Only one stretch of the data below is wanted: the lines starting at the one with "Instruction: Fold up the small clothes" and ending at the one with "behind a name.", both included, given again exactly.

─── Entries provided

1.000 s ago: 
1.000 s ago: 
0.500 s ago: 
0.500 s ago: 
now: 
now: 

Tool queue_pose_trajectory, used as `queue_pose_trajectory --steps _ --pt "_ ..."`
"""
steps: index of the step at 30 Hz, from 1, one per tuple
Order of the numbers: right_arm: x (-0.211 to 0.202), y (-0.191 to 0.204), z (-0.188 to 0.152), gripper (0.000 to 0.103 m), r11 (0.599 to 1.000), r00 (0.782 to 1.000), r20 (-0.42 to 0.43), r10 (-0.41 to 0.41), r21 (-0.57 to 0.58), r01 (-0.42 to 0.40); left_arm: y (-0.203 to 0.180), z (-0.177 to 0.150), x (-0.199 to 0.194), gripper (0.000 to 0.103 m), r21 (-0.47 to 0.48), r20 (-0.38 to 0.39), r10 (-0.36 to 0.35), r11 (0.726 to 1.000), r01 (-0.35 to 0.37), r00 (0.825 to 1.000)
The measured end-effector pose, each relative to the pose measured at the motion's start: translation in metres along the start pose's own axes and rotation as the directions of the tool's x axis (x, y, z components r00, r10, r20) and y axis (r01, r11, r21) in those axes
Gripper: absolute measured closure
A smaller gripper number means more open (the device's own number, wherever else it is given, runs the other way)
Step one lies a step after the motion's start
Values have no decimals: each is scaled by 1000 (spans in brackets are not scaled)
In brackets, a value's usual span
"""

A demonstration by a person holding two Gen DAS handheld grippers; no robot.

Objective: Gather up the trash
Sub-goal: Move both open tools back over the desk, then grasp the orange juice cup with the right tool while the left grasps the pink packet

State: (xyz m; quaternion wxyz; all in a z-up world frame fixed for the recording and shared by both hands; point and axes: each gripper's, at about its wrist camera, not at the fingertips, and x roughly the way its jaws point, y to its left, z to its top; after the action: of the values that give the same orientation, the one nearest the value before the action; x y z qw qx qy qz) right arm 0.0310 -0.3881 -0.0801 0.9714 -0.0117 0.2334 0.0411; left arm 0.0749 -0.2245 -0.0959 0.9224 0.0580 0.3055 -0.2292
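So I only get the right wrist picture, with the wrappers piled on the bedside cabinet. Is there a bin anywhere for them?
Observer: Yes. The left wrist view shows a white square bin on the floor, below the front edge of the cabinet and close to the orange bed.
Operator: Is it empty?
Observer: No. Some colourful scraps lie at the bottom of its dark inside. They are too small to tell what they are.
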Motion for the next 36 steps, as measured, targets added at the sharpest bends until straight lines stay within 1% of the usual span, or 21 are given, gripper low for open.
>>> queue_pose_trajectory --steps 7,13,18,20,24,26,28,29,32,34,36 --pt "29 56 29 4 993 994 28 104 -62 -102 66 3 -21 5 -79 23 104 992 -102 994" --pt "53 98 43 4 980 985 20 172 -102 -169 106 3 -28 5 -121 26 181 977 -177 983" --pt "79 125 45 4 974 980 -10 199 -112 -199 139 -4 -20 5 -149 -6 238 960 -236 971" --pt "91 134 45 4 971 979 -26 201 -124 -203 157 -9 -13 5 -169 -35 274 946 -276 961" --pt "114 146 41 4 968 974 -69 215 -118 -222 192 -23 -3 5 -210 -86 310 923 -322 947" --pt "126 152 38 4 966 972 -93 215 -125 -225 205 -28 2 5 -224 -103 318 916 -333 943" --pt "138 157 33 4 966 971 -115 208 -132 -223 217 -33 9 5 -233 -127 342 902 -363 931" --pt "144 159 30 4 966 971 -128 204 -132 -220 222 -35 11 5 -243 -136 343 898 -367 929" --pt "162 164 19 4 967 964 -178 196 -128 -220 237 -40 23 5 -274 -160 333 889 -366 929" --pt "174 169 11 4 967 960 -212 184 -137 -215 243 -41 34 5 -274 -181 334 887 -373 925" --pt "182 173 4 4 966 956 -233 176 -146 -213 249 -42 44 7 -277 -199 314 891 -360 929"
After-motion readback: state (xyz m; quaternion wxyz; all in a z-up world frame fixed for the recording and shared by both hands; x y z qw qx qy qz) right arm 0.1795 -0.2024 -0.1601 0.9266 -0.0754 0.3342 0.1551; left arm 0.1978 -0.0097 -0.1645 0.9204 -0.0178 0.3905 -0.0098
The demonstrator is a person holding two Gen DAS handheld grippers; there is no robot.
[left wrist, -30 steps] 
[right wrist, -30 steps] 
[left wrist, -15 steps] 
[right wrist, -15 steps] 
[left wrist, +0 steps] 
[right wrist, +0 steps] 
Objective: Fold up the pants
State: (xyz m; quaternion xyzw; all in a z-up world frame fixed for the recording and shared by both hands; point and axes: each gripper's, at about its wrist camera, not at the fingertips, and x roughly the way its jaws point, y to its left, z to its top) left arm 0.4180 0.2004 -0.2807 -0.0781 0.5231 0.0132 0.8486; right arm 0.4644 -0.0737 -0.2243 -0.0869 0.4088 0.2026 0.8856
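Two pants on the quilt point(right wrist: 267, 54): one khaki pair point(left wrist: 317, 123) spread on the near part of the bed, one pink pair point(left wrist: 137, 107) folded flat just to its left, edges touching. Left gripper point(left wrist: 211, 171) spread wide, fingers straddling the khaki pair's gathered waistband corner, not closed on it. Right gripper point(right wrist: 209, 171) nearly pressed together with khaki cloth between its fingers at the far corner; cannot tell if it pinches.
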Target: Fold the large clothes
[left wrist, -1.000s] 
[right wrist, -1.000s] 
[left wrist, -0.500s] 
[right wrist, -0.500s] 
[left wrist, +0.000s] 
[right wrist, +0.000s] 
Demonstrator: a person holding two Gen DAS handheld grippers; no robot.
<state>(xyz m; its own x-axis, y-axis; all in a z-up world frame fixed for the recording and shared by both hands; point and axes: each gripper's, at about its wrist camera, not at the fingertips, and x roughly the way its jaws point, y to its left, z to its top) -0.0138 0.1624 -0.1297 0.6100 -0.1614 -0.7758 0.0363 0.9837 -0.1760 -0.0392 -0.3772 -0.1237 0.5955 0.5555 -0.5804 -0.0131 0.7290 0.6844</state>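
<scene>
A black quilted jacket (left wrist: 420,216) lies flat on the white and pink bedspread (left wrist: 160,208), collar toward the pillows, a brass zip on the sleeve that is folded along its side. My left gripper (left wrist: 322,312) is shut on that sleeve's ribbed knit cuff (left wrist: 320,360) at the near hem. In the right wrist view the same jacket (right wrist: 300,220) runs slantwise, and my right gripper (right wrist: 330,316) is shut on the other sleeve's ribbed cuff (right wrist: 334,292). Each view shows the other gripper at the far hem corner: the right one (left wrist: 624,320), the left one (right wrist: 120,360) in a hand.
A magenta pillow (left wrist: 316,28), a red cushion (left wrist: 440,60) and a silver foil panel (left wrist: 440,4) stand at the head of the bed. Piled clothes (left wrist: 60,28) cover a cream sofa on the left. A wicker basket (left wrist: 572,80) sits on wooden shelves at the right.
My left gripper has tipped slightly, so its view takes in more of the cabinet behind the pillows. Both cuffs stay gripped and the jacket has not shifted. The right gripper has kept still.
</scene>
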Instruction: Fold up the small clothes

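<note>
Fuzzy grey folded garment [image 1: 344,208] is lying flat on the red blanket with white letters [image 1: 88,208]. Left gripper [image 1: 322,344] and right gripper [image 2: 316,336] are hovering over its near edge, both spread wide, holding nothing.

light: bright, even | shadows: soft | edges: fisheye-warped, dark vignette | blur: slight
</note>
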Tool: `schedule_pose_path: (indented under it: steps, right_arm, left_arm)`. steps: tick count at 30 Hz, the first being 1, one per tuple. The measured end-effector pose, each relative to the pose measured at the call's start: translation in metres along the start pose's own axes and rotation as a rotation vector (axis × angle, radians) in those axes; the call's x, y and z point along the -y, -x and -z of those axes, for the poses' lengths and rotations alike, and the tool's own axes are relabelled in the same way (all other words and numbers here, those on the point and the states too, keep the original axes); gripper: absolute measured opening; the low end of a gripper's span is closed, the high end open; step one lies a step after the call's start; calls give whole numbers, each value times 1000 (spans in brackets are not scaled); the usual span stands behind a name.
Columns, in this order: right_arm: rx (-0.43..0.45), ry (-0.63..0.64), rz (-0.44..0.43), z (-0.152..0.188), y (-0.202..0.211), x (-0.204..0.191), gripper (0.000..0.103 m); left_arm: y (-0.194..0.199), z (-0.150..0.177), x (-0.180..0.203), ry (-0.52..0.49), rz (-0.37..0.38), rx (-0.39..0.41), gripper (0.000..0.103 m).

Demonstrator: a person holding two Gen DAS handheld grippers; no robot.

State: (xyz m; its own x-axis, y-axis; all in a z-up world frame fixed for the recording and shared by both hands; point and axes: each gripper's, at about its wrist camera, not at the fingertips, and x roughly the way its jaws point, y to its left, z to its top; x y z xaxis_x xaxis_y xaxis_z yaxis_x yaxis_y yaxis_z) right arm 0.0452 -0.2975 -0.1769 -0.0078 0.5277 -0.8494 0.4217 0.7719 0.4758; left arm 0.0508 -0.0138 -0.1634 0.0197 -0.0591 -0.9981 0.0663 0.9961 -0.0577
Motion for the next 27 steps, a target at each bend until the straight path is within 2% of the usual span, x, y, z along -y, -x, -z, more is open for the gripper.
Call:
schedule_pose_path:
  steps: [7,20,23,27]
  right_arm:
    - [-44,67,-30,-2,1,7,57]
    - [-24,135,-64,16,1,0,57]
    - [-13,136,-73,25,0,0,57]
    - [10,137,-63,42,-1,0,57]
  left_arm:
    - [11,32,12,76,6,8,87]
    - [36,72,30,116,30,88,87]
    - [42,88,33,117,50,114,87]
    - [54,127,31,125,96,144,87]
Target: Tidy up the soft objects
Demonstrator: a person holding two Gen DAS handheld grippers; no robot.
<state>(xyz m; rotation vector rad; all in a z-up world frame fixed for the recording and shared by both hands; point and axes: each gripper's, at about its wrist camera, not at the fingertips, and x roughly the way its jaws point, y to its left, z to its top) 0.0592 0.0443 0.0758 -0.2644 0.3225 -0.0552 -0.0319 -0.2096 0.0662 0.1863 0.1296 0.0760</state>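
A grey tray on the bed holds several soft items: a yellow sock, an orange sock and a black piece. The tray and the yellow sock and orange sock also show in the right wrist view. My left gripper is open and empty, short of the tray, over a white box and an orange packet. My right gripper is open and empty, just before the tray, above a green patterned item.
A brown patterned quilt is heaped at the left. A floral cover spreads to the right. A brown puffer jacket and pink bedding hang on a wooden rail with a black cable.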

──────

- [Finished exercise]:
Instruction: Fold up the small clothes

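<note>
Fuzzy grey folded garment [image 1: 344,208] is lying flat on the red blanket with white letters [image 1: 88,208]. Left gripper [image 1: 322,344] and right gripper [image 2: 316,336] are hovering over its near edge, both spread wide, holding nothing.

light: bright, even | shadows: soft | edges: fisheye-warped, dark vignette | blur: slight
</note>
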Tool: `schedule_pose_path: (indented under it: steps, right_arm, left_arm)`. steps: tick count at 30 Hz, the first being 1, one per tuple. The measured end-effector pose, each relative to the pose measured at the call's start: translation in metres along the start pose's own axes and rotation as a rotation vector (axis × angle, radians) in those axes; the call's x, y and z point along the -y, -x and -z of those axes, for the poses' lengths and rotations alike, and the tool's own axes are relabelled in the same way (all other words and numbers here, those on the point and the states too, keep the original axes); gripper: absolute measured opening; the low end of a gripper's span is closed, the high end open; step one lies a step after the call's start; calls give whole numbers, each value times 1000 (spans in brackets are not scaled); the usual span stands behind a name.

No more work is needed on this answer.